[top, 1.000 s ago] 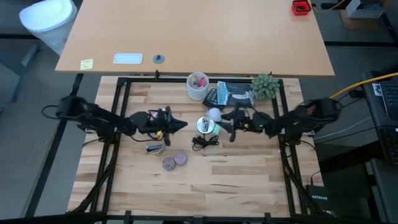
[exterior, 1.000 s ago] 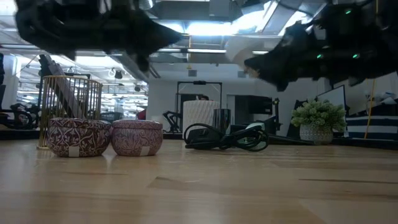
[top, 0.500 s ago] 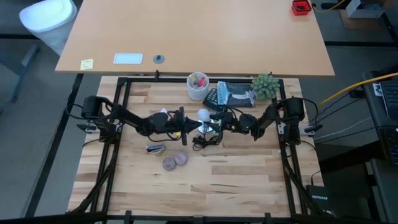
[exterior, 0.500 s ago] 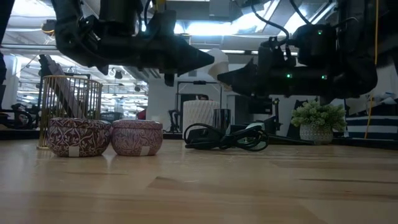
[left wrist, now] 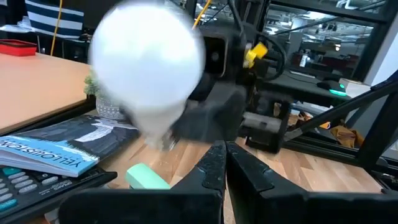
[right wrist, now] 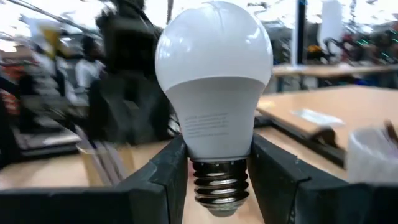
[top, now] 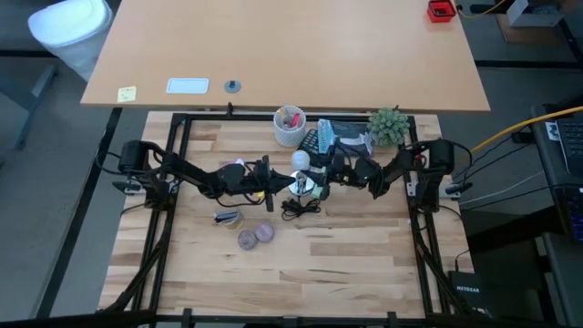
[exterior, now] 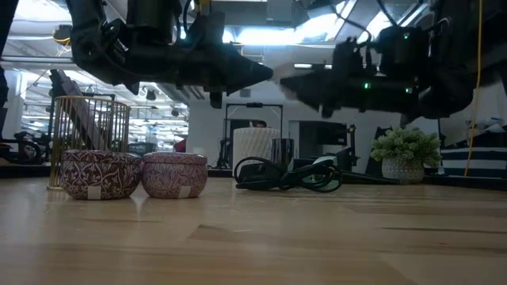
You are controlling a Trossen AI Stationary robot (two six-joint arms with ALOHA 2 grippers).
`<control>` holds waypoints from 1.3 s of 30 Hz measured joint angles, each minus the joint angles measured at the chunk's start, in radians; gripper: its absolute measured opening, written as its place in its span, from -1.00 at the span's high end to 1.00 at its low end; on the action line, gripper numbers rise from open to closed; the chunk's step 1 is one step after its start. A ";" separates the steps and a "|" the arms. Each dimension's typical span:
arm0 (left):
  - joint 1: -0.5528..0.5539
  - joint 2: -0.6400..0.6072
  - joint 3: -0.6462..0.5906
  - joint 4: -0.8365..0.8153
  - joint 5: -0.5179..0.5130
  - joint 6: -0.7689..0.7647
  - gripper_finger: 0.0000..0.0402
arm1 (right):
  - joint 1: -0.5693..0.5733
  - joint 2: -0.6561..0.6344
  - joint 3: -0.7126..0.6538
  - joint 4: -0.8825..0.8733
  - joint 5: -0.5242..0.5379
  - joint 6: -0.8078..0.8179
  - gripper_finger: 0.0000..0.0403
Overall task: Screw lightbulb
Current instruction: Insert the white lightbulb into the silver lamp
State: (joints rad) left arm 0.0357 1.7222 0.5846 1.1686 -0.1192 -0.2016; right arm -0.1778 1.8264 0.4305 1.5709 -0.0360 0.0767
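Observation:
The lightbulb (right wrist: 214, 81), white with a silvery screw base (right wrist: 217, 183), is held in the air by my right gripper (top: 308, 167) over the table's middle. It also shows in the high view (top: 299, 161) and, blurred, in the left wrist view (left wrist: 146, 68). Below it, a round silvery lamp socket (top: 301, 186) rests on the table on its black cord (top: 299, 208). My left gripper (top: 278, 187) is shut and empty. It hangs above the table just left of the socket, pointing at the bulb. My right gripper pinches the bulb's white neck (right wrist: 217, 146), just above the screw base, between its two fingers (right wrist: 165, 171). The fingers come about level from the table's right. The bulb stands upright, dome up, screw base free below, clear of the table.
Two purple round tins (top: 255, 235) and a small metal item (top: 226, 217) lie near the table's middle. A white cup of pens (top: 290, 126), a calculator and booklet (top: 332, 138) and a small plant (top: 389, 126) stand along the far edge. A gold wire basket (exterior: 87, 127) shows at left.
Both arms have stretched toward the table's middle. My left gripper has gone toward the table's right edge and stopped beside the socket. My right gripper carried the bulb toward the left edge to above the socket, then a little up and toward the far edge.

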 joint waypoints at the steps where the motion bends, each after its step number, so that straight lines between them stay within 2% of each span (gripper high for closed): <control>1: 0.000 0.000 0.000 -0.001 0.000 0.000 0.98 | -0.006 -0.017 0.000 0.001 -0.024 0.002 0.26; 7: 0.000 0.000 0.000 -0.001 0.000 0.000 0.98 | -0.050 -0.130 -0.040 0.001 -0.168 0.003 0.26; 11: 0.000 0.000 0.000 -0.001 0.000 0.000 0.98 | -0.095 -0.175 -0.108 0.003 -0.193 -0.008 0.26; 17: 0.000 0.000 0.000 -0.002 -0.006 0.000 0.98 | -0.110 -0.149 -0.135 -0.002 -0.193 -0.006 0.26; 22: 0.000 0.000 0.000 0.001 -0.055 0.000 0.98 | -0.110 -0.105 -0.102 -0.002 -0.204 -0.004 0.26; 26: 0.002 0.000 0.001 0.001 -0.100 0.000 0.98 | -0.110 -0.067 -0.072 -0.002 -0.268 0.013 0.26; 30: 0.013 0.000 0.001 0.000 -0.103 0.000 0.98 | -0.110 -0.053 -0.058 -0.006 -0.320 0.042 0.26; 39: 0.042 0.000 0.001 0.000 -0.104 0.000 0.98 | -0.110 -0.048 -0.055 -0.143 -0.288 0.050 0.26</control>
State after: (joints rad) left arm 0.0776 1.7222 0.5854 1.1683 -0.2234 -0.2018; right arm -0.2874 1.7782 0.3752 1.4284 -0.3239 0.1272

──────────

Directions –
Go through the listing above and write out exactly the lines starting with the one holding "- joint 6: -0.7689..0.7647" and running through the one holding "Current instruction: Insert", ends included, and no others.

Solution for this problem –
  - joint 6: -0.7689..0.7647
  - gripper_finger: 0.0000..0.0402
arm1 (right):
  - joint 1: -0.5693..0.5733
  - joint 2: -0.6561..0.6344
  - joint 3: -0.7126..0.6538
  - joint 4: -0.8825..0.8733
  - joint 5: -0.5242..0.5379
  - joint 6: -0.8078..0.8179
  - gripper_finger: 0.0000..0.0403
Overall task: Screw lightbulb
Current instruction: Insert the white lightbulb into the silver lamp

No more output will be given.